------ SOURCE DATA

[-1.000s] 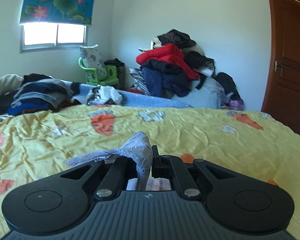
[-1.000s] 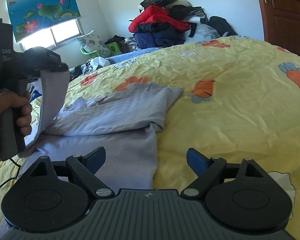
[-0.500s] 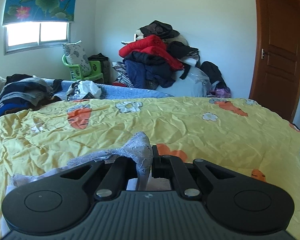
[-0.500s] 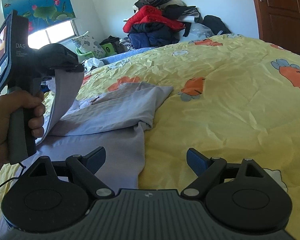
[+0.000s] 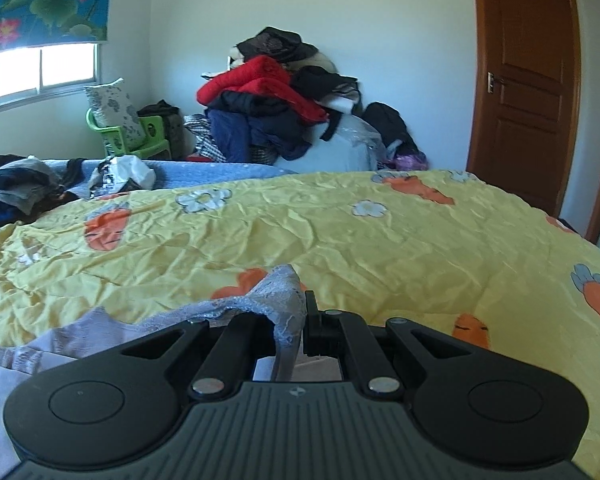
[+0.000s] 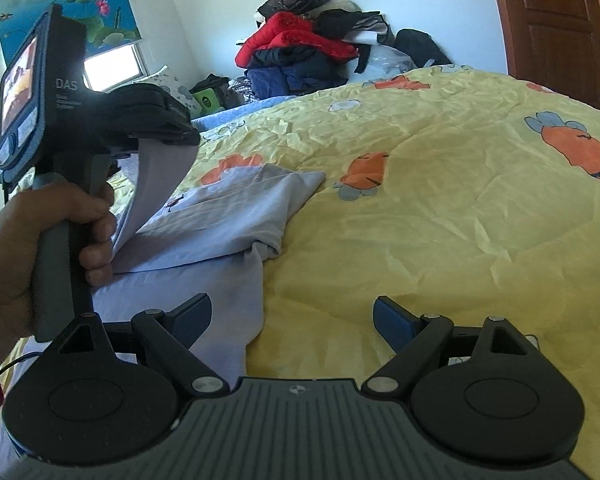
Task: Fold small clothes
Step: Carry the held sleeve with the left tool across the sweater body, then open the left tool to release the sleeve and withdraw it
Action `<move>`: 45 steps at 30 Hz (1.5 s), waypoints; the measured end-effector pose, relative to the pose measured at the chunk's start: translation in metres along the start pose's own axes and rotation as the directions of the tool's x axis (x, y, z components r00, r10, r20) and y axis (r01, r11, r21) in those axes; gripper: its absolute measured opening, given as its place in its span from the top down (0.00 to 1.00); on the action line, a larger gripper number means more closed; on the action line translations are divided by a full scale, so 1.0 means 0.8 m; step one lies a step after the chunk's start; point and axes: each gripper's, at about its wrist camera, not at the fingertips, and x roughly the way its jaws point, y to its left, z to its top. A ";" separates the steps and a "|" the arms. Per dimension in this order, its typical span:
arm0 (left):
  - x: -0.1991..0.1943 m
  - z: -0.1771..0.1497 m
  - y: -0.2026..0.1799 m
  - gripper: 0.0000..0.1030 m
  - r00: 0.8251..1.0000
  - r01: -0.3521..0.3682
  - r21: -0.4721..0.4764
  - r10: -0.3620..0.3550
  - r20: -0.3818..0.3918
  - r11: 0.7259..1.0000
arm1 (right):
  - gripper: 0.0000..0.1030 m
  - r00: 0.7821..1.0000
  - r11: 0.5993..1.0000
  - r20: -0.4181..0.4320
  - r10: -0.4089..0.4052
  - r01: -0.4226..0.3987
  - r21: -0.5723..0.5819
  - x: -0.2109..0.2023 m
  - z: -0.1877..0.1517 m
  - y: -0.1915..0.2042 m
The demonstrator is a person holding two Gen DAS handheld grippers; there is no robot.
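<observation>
Left claw [image 5: 296, 320] clenched on lace edge of lilac garment [image 5: 276, 300], edge lifted off the bed; right claw [image 6: 292, 316] released, fingers spread wide, hovering over garment's near part [image 6: 220, 312]; left hand [image 6: 48, 248] grips left claw's handle, cloth hanging from it; rest of garment lies bunched on yellow carrot-print bedspread [image 6: 440, 208]; beyond the bed, clothes pile [image 5: 268, 108] against wall; green chair [image 5: 140, 136] under window; brown door [image 5: 532, 80] at right.
</observation>
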 end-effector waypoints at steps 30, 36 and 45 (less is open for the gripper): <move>0.008 0.023 -0.045 0.04 0.934 0.342 -0.071 -0.348 -0.083 0.937 | 0.13 0.999 0.999 -0.010 -0.044 0.044 -0.005 0.002 -0.002 -0.013; -0.014 0.029 0.059 0.04 0.988 0.144 -0.144 -0.150 -0.038 0.979 | 0.13 0.998 0.998 0.038 -0.048 0.050 -0.050 0.000 0.018 -0.007; -0.049 -0.047 0.185 0.04 0.980 -0.160 0.035 0.163 -0.113 0.986 | 0.14 0.985 0.979 0.025 0.172 -0.168 -0.118 0.065 0.088 0.042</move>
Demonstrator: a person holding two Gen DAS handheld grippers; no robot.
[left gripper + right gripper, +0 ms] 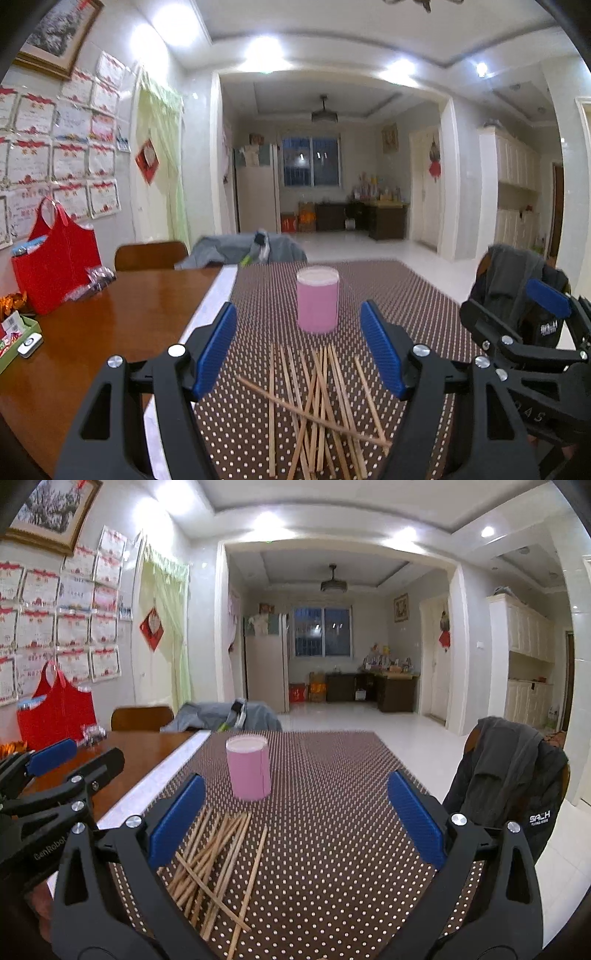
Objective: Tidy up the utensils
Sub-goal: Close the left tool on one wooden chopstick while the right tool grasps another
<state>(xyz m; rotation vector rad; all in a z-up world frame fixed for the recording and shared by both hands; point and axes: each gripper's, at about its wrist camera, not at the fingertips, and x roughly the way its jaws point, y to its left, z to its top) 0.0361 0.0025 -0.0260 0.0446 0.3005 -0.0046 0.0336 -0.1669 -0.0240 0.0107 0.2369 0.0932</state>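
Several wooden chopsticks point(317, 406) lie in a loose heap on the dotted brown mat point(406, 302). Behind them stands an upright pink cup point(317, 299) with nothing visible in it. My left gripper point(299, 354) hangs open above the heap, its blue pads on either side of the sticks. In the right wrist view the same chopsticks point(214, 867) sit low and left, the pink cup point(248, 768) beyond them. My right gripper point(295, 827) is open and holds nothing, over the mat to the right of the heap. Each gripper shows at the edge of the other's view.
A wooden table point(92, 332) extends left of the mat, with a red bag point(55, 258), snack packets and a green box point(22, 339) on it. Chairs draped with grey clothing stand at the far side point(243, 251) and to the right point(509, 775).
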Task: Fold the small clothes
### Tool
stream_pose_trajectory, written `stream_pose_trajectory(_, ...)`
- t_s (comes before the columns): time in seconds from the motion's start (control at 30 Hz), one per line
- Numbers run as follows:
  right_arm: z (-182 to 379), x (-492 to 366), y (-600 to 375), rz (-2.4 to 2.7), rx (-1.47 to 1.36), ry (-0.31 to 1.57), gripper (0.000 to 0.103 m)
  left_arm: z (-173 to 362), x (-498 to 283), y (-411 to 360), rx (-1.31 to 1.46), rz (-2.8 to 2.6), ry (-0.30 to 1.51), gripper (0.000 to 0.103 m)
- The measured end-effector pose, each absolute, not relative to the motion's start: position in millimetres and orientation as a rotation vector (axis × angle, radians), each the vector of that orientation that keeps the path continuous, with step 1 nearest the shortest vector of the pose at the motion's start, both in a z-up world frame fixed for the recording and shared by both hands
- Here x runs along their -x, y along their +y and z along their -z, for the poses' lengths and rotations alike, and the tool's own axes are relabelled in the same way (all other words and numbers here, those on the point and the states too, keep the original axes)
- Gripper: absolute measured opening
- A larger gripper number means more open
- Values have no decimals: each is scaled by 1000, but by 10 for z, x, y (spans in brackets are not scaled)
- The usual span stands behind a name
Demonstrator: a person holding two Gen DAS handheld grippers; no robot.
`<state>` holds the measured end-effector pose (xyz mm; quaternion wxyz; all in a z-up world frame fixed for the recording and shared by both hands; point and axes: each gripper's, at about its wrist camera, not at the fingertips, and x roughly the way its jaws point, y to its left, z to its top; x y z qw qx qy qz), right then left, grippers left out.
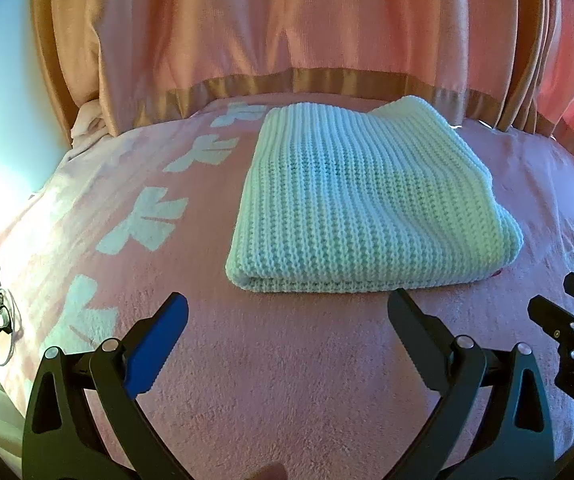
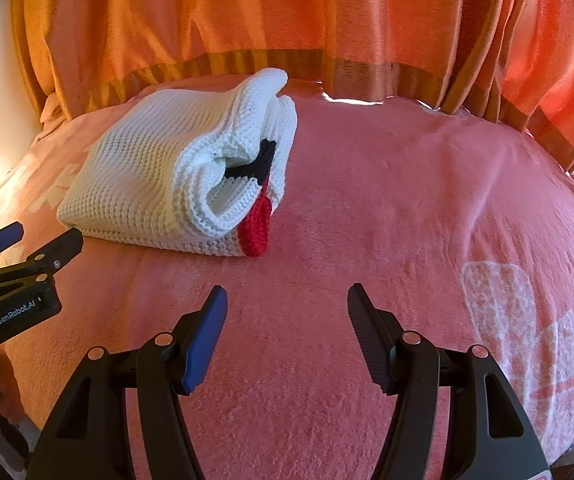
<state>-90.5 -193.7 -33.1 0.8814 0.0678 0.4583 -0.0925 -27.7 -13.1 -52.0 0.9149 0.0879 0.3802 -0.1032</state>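
The white knitted sweater [image 1: 371, 204] is lying folded into a thick rectangular bundle on the pink blanket [image 1: 287, 360] that is covering the bed, with the orange curtain [image 1: 287, 20] hanging just behind it. Both pairs of tongs are hovering over bare blanket on the near side of the bundle, touching nothing. The left tongs [image 1: 289, 312] are standing wide apart and empty, and the bundle's folded near edge is sitting just beyond their tips, slightly to the right of their centre line. The right tongs [image 2: 287, 300] are also apart and empty, and from them the sweater [image 2: 175, 176] is lying ahead and well off to the left, its open end with a red knitted patch [image 2: 255, 232] and a dark patch [image 2: 261, 162] facing them. The bundle's long axis seems to be running away from the tongs toward the curtain. The left tongs are looking nearer to the bundle's body, while the right tongs are nearer to its loose, layered end. The folding looks largely done.
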Motion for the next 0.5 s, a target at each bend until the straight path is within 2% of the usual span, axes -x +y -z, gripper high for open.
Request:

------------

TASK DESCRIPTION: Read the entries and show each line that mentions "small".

ANSWER BELOW:
Task: Fold small clothes
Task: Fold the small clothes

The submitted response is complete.